Diagnosing ICI-related myocarditis is challenging because of the various presentations¹⁴³ and the prolonged interval between drug administration and symptom onset.¹⁴⁰ While CMR is the reference exam,¹⁴⁴ PET can also orient the diagnosis. Due to its availability and high uptake in inflammatory cells, ¹⁸F-FDG is a natural candidate in this indication,¹⁴⁵ classically displaying focal or diffuse patchy myocardial ¹⁸F-FDG uptake with no vascular systematization¹⁴⁶ (Figure 5). Despite a good spatial agreement between ¹⁸F-FDG uptake and T2 hyperintensity/late gadolinium enhancement (LGE), the diagnostic accuracy of ¹⁸F-FDG PET/CT in myocarditis is low.¹⁴⁸ Several factors might explain this, such as an inadequate high-fat/low-carbohydrate diet, the initiation of immunosuppressive treatment, and the delay between myocarditis onset and image acquisition. Acquisition timing is indeed critical, with a small series showing a 100% sensitivity when ¹⁸F-FDG PET was performed within 14 days of disease onset vs. 20% when performed later.¹⁴⁶ In 2019, Bonaca et al.¹⁴⁷ proposed a definition of ICI-related myocarditis that includes ¹⁸F-FDG PET, with myocarditis deemed as possible in any ‘scenario meeting criteria for possible myocarditis (i.e. not explained by any other diagnosis such as acute coronary syndrome, trauma or Takotsubo cardiomyopathy on CMR, ultrasound, and cardiac biomarkers) with ¹⁸F-FDG PET showing patchy cardiac ¹⁸F-FDG uptake without another explanation’.

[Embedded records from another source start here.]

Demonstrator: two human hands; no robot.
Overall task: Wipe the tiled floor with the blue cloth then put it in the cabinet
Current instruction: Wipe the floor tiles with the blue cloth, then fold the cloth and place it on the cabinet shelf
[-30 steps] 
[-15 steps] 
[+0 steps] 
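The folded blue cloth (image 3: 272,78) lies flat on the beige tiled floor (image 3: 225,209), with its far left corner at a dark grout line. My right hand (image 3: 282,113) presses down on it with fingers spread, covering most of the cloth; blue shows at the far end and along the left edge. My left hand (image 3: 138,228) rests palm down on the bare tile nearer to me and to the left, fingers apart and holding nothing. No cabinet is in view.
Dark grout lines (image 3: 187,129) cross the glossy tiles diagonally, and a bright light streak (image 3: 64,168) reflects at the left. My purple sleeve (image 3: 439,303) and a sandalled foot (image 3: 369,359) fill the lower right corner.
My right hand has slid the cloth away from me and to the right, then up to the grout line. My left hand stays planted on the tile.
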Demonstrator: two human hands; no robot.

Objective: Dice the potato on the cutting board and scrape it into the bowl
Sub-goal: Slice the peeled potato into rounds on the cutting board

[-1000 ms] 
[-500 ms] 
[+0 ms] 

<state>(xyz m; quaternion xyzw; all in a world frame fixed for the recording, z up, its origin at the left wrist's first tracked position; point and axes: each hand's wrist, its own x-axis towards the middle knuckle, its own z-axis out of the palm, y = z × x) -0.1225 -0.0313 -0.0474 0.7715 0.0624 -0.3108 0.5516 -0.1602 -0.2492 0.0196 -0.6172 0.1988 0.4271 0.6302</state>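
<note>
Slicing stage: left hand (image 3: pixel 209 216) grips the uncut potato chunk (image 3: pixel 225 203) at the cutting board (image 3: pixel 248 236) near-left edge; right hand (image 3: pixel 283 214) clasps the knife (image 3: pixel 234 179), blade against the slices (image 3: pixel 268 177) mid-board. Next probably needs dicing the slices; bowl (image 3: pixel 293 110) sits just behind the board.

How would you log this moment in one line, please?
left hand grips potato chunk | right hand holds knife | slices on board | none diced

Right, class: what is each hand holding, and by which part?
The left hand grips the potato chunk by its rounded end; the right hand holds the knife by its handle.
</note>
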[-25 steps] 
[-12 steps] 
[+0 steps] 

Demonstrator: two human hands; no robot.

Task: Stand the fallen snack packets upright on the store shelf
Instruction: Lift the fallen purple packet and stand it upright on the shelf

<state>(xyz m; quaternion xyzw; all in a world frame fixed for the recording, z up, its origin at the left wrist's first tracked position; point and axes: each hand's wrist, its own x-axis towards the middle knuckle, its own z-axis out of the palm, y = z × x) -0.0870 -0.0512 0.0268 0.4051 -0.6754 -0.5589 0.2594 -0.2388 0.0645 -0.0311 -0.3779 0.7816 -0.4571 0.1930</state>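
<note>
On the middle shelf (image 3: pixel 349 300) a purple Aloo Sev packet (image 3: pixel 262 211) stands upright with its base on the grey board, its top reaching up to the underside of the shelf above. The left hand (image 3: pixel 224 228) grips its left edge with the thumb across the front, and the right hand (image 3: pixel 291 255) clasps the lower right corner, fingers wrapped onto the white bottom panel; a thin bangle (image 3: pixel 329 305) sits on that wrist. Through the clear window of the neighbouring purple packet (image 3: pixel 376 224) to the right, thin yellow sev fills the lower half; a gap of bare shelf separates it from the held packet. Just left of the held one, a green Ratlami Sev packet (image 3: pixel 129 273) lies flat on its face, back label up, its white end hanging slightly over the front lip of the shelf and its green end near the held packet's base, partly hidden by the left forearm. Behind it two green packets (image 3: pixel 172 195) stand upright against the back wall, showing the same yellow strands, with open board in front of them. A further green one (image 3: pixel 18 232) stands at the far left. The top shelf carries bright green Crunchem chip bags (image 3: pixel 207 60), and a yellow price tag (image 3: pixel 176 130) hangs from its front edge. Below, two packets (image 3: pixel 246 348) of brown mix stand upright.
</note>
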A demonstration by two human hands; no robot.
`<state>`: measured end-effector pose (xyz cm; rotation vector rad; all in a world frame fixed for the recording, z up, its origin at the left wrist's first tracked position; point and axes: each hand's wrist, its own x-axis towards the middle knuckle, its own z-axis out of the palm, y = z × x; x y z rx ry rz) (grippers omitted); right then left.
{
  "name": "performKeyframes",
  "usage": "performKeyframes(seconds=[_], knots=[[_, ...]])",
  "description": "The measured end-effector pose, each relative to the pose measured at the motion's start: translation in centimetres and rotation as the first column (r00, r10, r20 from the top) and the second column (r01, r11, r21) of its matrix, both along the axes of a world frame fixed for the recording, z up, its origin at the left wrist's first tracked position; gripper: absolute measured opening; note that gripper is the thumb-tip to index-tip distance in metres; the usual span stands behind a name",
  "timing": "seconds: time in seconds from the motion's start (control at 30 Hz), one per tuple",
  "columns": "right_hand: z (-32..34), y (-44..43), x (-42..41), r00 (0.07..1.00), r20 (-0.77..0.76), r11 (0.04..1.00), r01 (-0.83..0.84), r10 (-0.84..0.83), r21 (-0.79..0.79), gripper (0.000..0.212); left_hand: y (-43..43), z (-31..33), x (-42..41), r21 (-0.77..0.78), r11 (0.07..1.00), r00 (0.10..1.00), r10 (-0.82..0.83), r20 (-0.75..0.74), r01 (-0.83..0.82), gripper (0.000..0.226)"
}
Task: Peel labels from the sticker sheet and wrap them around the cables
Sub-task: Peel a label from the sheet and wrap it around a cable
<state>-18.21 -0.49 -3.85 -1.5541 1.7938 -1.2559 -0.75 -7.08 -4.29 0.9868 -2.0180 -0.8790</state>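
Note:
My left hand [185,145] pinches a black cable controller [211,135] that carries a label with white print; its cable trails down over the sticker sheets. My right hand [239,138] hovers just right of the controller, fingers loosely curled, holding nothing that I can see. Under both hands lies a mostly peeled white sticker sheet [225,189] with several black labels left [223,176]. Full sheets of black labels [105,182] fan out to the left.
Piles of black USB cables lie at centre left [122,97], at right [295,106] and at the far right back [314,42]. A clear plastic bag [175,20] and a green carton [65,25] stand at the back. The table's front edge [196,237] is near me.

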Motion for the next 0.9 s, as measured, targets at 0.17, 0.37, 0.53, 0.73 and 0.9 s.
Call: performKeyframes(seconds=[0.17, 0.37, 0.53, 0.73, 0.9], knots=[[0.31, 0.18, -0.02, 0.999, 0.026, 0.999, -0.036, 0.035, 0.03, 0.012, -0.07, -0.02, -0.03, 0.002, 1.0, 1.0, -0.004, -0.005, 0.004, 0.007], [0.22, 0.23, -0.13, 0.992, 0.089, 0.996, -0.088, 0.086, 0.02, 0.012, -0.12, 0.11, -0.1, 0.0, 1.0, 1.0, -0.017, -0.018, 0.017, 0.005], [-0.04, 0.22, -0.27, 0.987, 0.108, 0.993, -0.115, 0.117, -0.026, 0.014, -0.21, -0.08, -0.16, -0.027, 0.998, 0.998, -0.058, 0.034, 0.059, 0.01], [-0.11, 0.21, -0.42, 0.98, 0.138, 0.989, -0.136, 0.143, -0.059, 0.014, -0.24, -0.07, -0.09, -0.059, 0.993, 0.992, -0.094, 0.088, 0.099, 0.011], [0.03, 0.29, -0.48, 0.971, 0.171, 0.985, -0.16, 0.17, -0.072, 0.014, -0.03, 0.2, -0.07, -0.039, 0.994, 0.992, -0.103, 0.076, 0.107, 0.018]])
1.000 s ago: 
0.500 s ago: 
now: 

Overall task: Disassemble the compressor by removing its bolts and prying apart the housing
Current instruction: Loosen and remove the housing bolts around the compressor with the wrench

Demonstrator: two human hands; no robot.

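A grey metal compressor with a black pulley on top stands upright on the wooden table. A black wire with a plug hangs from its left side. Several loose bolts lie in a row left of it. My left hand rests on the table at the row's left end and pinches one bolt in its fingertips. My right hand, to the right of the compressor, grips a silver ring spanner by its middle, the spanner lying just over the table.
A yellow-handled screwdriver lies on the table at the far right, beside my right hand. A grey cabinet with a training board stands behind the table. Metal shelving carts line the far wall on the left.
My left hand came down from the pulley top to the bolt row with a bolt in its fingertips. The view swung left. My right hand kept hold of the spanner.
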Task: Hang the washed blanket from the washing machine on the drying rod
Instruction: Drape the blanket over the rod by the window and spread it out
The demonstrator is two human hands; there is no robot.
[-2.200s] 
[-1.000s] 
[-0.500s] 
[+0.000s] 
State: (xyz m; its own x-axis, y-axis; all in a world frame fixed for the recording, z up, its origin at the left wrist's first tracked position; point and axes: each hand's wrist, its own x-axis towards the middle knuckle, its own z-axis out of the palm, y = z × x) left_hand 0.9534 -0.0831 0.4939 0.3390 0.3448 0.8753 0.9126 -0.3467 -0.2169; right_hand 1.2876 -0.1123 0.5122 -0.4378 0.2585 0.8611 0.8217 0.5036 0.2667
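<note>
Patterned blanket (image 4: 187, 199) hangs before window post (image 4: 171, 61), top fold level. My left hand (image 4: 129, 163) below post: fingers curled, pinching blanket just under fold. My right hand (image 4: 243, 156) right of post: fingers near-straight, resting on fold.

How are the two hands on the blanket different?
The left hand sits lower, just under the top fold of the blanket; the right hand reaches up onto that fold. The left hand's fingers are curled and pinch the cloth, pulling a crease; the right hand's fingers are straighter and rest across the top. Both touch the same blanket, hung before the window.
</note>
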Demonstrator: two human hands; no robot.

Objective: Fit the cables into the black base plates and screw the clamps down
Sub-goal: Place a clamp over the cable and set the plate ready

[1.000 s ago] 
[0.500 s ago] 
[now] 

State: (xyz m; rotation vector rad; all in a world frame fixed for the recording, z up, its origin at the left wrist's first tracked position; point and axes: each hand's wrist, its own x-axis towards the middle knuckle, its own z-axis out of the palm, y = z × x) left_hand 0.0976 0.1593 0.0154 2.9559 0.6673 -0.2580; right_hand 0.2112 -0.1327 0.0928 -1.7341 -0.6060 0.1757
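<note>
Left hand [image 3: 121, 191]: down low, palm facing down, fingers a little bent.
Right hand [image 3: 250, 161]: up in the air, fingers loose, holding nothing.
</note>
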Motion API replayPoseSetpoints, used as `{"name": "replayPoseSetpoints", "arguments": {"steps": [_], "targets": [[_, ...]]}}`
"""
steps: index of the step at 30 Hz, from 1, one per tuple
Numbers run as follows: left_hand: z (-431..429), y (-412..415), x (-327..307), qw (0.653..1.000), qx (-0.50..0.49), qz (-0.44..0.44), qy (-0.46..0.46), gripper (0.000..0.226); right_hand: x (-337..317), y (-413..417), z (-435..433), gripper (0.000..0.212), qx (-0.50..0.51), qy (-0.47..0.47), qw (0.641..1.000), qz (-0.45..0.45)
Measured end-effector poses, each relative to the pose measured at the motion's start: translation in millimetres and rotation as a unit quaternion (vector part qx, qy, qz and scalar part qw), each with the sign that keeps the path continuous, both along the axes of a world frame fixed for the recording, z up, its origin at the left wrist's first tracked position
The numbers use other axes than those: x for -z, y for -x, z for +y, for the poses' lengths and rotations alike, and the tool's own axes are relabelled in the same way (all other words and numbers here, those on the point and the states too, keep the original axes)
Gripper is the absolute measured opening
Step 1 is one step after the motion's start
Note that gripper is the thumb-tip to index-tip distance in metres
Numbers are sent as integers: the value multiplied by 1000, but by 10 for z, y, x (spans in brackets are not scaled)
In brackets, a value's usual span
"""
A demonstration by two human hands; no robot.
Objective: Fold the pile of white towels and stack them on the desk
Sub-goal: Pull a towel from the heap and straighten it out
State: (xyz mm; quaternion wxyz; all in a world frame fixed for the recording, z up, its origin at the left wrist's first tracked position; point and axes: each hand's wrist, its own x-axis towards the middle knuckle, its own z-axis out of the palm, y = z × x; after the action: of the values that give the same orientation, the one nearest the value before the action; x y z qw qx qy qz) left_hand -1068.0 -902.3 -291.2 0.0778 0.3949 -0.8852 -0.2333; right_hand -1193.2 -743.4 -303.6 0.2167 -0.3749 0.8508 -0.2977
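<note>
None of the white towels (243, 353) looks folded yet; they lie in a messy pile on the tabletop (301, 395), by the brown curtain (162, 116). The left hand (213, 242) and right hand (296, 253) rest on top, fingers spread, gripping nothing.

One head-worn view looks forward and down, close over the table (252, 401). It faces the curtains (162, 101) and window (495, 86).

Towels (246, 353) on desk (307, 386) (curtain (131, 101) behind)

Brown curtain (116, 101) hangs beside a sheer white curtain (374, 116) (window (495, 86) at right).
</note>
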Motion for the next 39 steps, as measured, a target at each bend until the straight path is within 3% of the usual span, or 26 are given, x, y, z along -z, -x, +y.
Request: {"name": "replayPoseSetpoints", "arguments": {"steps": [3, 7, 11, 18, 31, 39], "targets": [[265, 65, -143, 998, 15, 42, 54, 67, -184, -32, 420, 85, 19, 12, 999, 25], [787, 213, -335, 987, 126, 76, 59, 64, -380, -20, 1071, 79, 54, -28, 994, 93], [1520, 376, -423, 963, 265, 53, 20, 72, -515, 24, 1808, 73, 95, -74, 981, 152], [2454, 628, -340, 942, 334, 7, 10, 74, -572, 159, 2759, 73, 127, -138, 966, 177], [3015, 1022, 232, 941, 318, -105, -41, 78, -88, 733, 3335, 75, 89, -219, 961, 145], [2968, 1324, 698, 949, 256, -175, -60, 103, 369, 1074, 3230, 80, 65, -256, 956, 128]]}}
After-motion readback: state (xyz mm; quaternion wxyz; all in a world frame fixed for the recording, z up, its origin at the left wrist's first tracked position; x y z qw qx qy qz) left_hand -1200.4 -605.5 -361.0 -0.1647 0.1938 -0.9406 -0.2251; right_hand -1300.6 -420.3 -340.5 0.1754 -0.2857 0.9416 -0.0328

Myocarditis. Twenty-seven-year-old dyspnoeic woman with widespread concave ST elevation on ECG and increased C-reactive protein (131 mg/L, N < 4), suggestive of myocarditis. ¹⁸F-FDG PET revealing diffuse heterogeneous (‘patchy’) myocardial ¹⁸F-FDG uptake [red arrows, (A) maximal intensity projection, (B), and (D) axial slices]. Non-enhanced CT showing pericardial effusion [(C), yellow arrow] without ¹⁸F-FDG uptake [(D), yellow arrow] related to pericarditis. According to the Bonaca *et al.*¹⁴⁷ criteria, *possible myocarditis* was retained.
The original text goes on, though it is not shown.